Around the NFC West: Tapping 49ers' past

Matt Maiocco of CSNBayArea.com says 49ers coach Jim Harbaugh and staff plan to watch videos showing former coach Bill Walsh and various offensive coordinators installing the offense used during the 1980s. Harbaugh plans to run a version of that offense. Maiocco: "The 49ers recently received a shipment of tapes and DVDs from NFL Films that contains videos of Walsh and some of his offensive coordinators through the years installing the offense. The 49ers' library of videos at the team's offices in Santa Clara had been decimated through the years with numerous coaches 'borrowing' the resources and failing to return them. But through the years, NFL Films backed up many of the tapes. The 49ers taped all meetings during Walsh's time with the club. The 49ers are currently cataloging the contents of the box, and soon Harbaugh and his staff will have a chance to view the videos."

Eric Branch of the Santa Rosa Press-Democrat looks at quarterbacks drafted recently and where NFL teams selected them.

Clare Farnsworth of seahawks.com checks in with general manager John Schneider for thoughts on the Super Bowl. Schneider left the Packers after the 2009 season. Schneider: "I’m really excited for everybody there. I’ve compared the people in Green Bay’s building in a very similar manner to the people here. As soon as you walk into the building here, you can tell there are just really good people and a vibe in the building." Packers GM Ted Thompson left the Seahawks one year before they appeared in a Super Bowl.

Mike Salk and Brock Huard of 710ESPN Seattle examine four Seattle players facing uncertain futures. On Aaron Curry: "Thirty games into his professional career it is hard to find areas of real growth and development in Curry’s game. He struggles to play in space, change direction, redirect receivers, recognize schemes and concepts, and play with any level of anticipation. He can maul a tight end at the point of attack, and use his physical attributes in a straight line bull rush, but there are many linebackers across the league that can perform those duties."

Kent Somers of the Arizona Republic says the Cardinals' new defensive coordinator, Ray Horton, emphasized pressure as a top priority. Horton: "I'm here to say right now, the first call is going to be a blitz. No question about it."

Also from Somers: Horton made a positive first impression. Somers: "While this is his first job as coordinator, Horton handled his introductory news conference like he had been there before. He was direct, succinct and approachable. I watched him afterward conduct one-on-one interviews with local television stations. While he repeated the same message -- pressure, pressure and more pressure -- he gave each one a little something different. He remembered every interviewer's name and took the time to introduce himself to an intern. Does that stuff matter? Maybe not. But I have had the chance to interview Horton three times over the past week, twice at the Super Bowl, and was impressed each time by his intelligence and ability to convey his message."
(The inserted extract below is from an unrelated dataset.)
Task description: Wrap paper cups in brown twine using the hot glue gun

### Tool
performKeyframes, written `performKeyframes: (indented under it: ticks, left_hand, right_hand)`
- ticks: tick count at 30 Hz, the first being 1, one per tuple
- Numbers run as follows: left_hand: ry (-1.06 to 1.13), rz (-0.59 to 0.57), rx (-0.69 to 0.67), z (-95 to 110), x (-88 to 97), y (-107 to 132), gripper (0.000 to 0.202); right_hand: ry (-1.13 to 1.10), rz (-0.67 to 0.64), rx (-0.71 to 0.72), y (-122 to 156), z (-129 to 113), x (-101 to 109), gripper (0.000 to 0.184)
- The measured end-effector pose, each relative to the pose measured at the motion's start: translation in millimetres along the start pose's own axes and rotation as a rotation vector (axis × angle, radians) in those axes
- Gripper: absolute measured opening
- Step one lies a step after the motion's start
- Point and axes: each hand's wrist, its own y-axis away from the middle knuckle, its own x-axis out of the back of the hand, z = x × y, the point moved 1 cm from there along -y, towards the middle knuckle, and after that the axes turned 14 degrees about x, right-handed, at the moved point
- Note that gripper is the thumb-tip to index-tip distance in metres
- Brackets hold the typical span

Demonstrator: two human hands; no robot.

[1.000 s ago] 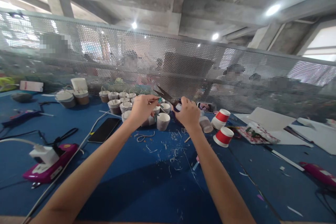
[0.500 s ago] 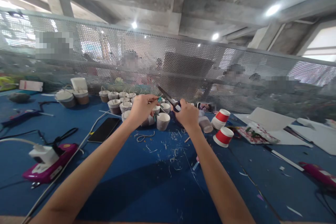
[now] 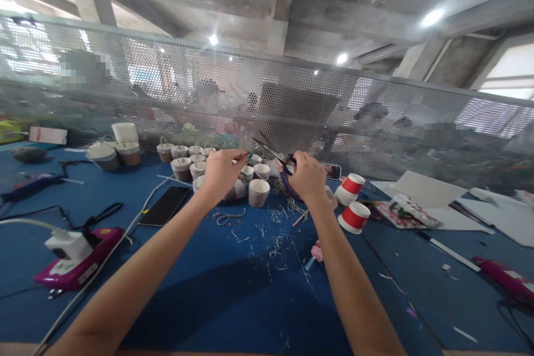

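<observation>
My left hand (image 3: 225, 171) pinches a small teal piece (image 3: 251, 156) between thumb and fingers, above a group of little cups. What the piece is cannot be made out. In my right hand (image 3: 307, 175) is a pair of scissors (image 3: 273, 151), its blades parted and pointing up and left, close to the teal piece. Below the hands stands a whitish cup (image 3: 259, 193), and more small cups with thin handles (image 3: 181, 169) crowd to the left. Thin pale clippings (image 3: 277, 242) lie scattered on the blue table (image 3: 200, 289).
Two red and white paper cups (image 3: 354, 218) stand on the right. A black phone (image 3: 164, 206) lies left of the cups. Behind it all rises a perforated metal screen (image 3: 292, 105). A magenta power strip (image 3: 79, 261) with a white cable sits at left, near my left forearm.
The scissors have opened, and my right hand has drawn slightly to the right, away from the teal piece. My left hand keeps its pinch and has barely moved.
</observation>
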Motion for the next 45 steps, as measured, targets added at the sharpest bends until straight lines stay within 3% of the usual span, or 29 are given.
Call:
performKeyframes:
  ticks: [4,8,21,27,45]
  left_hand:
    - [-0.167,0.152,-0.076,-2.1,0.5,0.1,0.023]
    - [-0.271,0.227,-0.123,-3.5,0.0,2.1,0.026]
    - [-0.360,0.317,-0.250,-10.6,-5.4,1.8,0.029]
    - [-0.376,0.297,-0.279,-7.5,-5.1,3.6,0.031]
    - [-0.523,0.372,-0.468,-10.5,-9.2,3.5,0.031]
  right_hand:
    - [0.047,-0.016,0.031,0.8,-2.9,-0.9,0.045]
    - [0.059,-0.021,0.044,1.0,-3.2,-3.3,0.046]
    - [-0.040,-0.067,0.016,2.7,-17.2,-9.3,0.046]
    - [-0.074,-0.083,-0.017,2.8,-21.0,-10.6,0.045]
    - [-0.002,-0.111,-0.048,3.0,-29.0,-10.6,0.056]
Joe Reedy of the Cincinnati Enquirer says Bengals assistant Louis Cioffi will be joining Horton on the Cardinals' staff. Horton and Cioffi coached together on the Bengals. Reedy: "Cioffi, 37, joined the Bengals in 1997 as a defensive assistant. Horton was hired as defensive backs the same year and coached five seasons here. Horton was also with the Bengals are six seasons as a player and was part of the ’88 team that advanced to Super Bowl XXIII."

Mike Jurecki of XTRA910 radio says the Cardinals let go secondary coaches Donnie Henderson and Rick Courtright.

Darren Urban of azcardinals.com checks in with Steelers defensive coordinator Dick LeBeau for thoughts on Horton. LeBeau: "There was never question in my mind he is ready to be a coordinator. He understands the A's to the Z's of defensive football and he’s an extremely bright man. He had a great rapport with the players. He was one of those players who you recognize almost instantly was going to make a great coach."

Roger Hensley of the St. Louis Post-Dispatch asks colleagues whether Mike Karney's recent release means the Rams are shifting away from Steven Jackson toward Sam Bradford. Jim Thomas: "Karney already was being phased out late in the 2010 season when he didn’t dress for four games. But there’s no doubt losing Karney isn’t great news for Jackson. It’s another sign that the offense is being tilted more toward Bradford than Jackson." True fullbacks are having a harder time finding their way onto the field, particularly when they do not contribute much on special teams. Devoting a roster spot to Karney was increasingly difficult last season even though the Rams' offense did value the fullback in certain personnel groupings.

Jenni Carlson of the Oklahoman checks in with Rams quarterback Sam Bradford for thoughts on learning a new offense. Bradford was attending an Oklahoma basketball game. Bradford on a potential lockout: "I think it hampers me and my teammates as much as we let it. Even though there could be a lockout, there could be a strike, we’re gonna have to get together. I think we all understand the importance of the offseason. It’s definitely way too important to let it go by without us being together."